Sumber gambar: https://dreamindonesia.wordpress.com/2012/11/04/a-sampai-z-nama-nama-suku-bangsa-di-indonesia/
Sebuah sunnatullah bahwa manusia diciptakan oleh Allah Swt.
dalam kondisi berbangsa-bangsa dan bersuku-suku untuk saling mengenal satu sama
lain. Artinya, perbedaan sudah menjadi kodrat yang tidak bisa dipaksakan untuk
menjadi sama. Adapun kita sebagai manusia, tugas yang diberikan adalah untuk
mengenal satu sama lain, dalam arti untuk mengelola perbedaan itu. Jika perbedaan
dipaksakan untuk "sama" maka akan timbul satu pihak sebagai superior
dan pihak lain inferior yang akan berakhir dengan konflik. Saat perbedaan itu
tidak dikelola dengan baik maka konflik terjadi. Penyebab utamanya adalah
merasa paling benar sendiri dan orang lain yang tidak sama selalu dianggap
salah. Bukankah kebenaran yang hakiki datang dari Tuhan sedangkan kebenaran
dalam pandangan manusia hanyalah bersifat nisbi saja. Untuk itu, perlu sikap
dan kemampuan untuk menahan "ego" agar tidak memaksakan apa yang kita
yakini benar kepada orang lain.
Sebagaimana
halnya dengan peristiwa-peristiwa kekerasan dan konflik yang terjadi belakangan
ini di Indonesia, seperti kasus jamaah Ahmadiyah, konflik Syiah di Sampang,
kasus Gereja Yasmin Bogor. Banyak latar belakang yang berada dibalik peristiwa
dan konflik tersebut, mulai dari agama, ras, suku, perebutan lahan, dan
sebagainya. Dan, kecenderungan isu agama menjadi komoditi utama yang sangat
mudah menyulut timbulnya konflik kekerasan. Padahal, kalau kita telusuri bahwa
kita memiliki jaringan memori kolektif yang mempersatukan seluruh masyarakat
nusantara. Ingatan bahwa kita saling terkait satu sama lain sebagai sebuah
bangsa Indonesia akan mampu menangkal isu-isu perbedaan yang rentan menimbulkan
konflik.
Di
sisi lain, agama apa pun itu tidak mengajarkan umatnya untuk melakukan
kekerasan terhadap orang lain. Sebaliknya, agama mengajarkan cinta kasih dan
damai kepada umatnya. Perbedaan hendaknya disikapi sebagai fitrah yang
merupakan anugerah dari Tuhan. Jika hal itu disadari dan dipraktikkan oleh
seluruh umat maka kedamaian di Indonesia akan terjaga. Kerikil-kerikil yang
menghalangi jalan damai di Indonesia dapat tereliminir dengan sendirinya. Perlu
untuk diingat kembali bahwa perbedaan harus dikelola dengan baik, dan itu
merupakan keniscayaan sebagai tugas khalifah di muka bumi yang selalu
mengadakan perbaikan bukan perusakan di muka bumi dengan dalih atas nama agama.
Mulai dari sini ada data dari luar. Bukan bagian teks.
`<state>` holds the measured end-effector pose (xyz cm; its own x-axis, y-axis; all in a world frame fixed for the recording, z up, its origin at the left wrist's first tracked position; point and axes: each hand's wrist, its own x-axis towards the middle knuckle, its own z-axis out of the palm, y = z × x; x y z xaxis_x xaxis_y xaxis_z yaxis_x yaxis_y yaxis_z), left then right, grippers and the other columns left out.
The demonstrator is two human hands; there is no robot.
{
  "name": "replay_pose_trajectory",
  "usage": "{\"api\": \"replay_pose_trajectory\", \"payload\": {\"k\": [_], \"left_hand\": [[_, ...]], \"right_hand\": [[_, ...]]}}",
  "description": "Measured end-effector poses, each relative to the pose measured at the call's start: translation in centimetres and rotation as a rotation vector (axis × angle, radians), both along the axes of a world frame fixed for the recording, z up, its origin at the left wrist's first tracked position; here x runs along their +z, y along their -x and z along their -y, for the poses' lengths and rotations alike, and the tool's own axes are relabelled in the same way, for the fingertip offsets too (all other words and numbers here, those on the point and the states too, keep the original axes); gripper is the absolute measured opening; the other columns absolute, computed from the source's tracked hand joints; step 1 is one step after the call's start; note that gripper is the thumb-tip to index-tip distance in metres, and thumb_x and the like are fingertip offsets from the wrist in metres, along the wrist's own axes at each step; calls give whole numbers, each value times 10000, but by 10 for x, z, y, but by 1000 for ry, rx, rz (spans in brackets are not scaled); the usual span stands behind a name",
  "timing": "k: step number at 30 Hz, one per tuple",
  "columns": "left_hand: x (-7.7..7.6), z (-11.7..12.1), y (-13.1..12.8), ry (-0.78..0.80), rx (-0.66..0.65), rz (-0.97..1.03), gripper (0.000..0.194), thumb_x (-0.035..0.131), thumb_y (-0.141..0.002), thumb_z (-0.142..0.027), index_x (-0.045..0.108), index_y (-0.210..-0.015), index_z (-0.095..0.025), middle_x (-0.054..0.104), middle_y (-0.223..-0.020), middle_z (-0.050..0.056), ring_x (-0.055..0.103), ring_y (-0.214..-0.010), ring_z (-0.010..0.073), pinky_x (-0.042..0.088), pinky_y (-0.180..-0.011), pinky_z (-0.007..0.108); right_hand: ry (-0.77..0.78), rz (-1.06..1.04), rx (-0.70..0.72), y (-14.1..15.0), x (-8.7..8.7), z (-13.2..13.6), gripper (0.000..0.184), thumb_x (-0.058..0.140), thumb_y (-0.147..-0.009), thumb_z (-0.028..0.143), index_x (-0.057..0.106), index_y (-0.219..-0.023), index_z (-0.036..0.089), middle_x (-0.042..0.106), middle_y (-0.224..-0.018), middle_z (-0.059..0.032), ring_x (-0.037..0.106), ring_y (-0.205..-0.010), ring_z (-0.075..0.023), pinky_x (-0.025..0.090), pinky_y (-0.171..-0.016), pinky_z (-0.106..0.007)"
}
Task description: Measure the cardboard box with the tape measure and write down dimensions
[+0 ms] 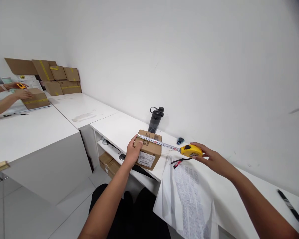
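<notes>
A small brown cardboard box (pixel 153 149) with a white label stands on the white shelf top. My left hand (pixel 134 151) grips its left end, fingers closed on the box and the end of the measuring blade. The white tape blade (pixel 161 143) runs across the box's top and on past its right edge. At its other end is the yellow tape measure (pixel 190 151), its case held by my right hand (pixel 206 156). Below the case lie a dark strap with a red piece (pixel 178 164) and a printed white sheet (pixel 189 196) hanging over the front edge.
Behind the box stands a dark water bottle (pixel 156 120); a small dark object (pixel 180 140) lies near the wall. A black marker-like item (pixel 291 206) is far right. At left, a co-worker's hands (pixel 22 93) hold an orange tool over a box (pixel 36 100), near stacked cartons (pixel 64 79).
</notes>
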<state>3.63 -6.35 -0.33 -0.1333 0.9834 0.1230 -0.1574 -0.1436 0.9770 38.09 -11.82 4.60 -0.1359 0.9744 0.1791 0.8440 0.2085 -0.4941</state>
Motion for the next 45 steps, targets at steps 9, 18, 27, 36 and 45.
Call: {"api": "replay_pose_trajectory", "payload": {"k": [9, 18, 27, 36, 45], "left_hand": [[-4, -3, -1, -13, 9, 51, 533, 641, -803, -291, 554, -1320, -193, 635, -1237, 100, 584, -1136, 231, 422, -1011, 340], [-9, -1, 5, 0, 44, 20, 545, 627, -807, -301, 537, -1331, -183, 602, -1283, 116, 564, -1165, 245, 404, -1027, 354], [-16, -9, -6, -48, 65, 28, 547, 649, -793, -312, 546, -1318, -199, 631, -1239, 89, 581, -1134, 235, 433, -998, 322], [-9, -7, -6, -51, 77, -41, 538, 607, -823, -313, 522, -1338, -184, 580, -1312, 100, 543, -1182, 226, 397, -1027, 335], [-3, -3, -7, -56, 59, -43, 522, 598, -831, -324, 512, -1331, -200, 573, -1319, 88, 562, -1153, 221, 435, -973, 321]], "right_hand": [[-45, -34, 131, 50, 6, -27, 566, 528, -870, 512, 399, -1396, 348, 544, -1363, -38, 603, -1094, -245, 529, -907, -398], [-123, -109, 138, 92, 10, -47, 587, 553, -857, 477, 406, -1401, 314, 556, -1335, -62, 591, -1101, -252, 542, -867, -390], [-156, -154, 123, 84, -3, -42, 588, 552, -852, 444, 395, -1398, 295, 513, -1373, -73, 563, -1131, -245, 510, -915, -412], [-163, -155, 206, 102, 10, -52, 625, 556, -857, 431, 343, -1431, 306, 520, -1377, -64, 569, -1133, -255, 496, -932, -423], [-251, -3, 335, 181, 20, -86, 608, 541, -872, 350, 348, -1435, 228, 494, -1405, -89, 506, -1224, -271, 428, -989, -425]]}}
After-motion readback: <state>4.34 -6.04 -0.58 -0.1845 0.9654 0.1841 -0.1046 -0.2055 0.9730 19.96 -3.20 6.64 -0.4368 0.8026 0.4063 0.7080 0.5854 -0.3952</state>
Peran sebagai pengelola tidak saja dibebankan kepada pemerintah saja, tetapi
kita sendiri sebagai individu yang merupakan bagian dari masyarakat. Masyarakat
yang damai bukanlah angan-angan semu ketika perbedaan yang ada dikelola dengan
baik dan menjadi aset negara dalam menghadapi segala tantangan.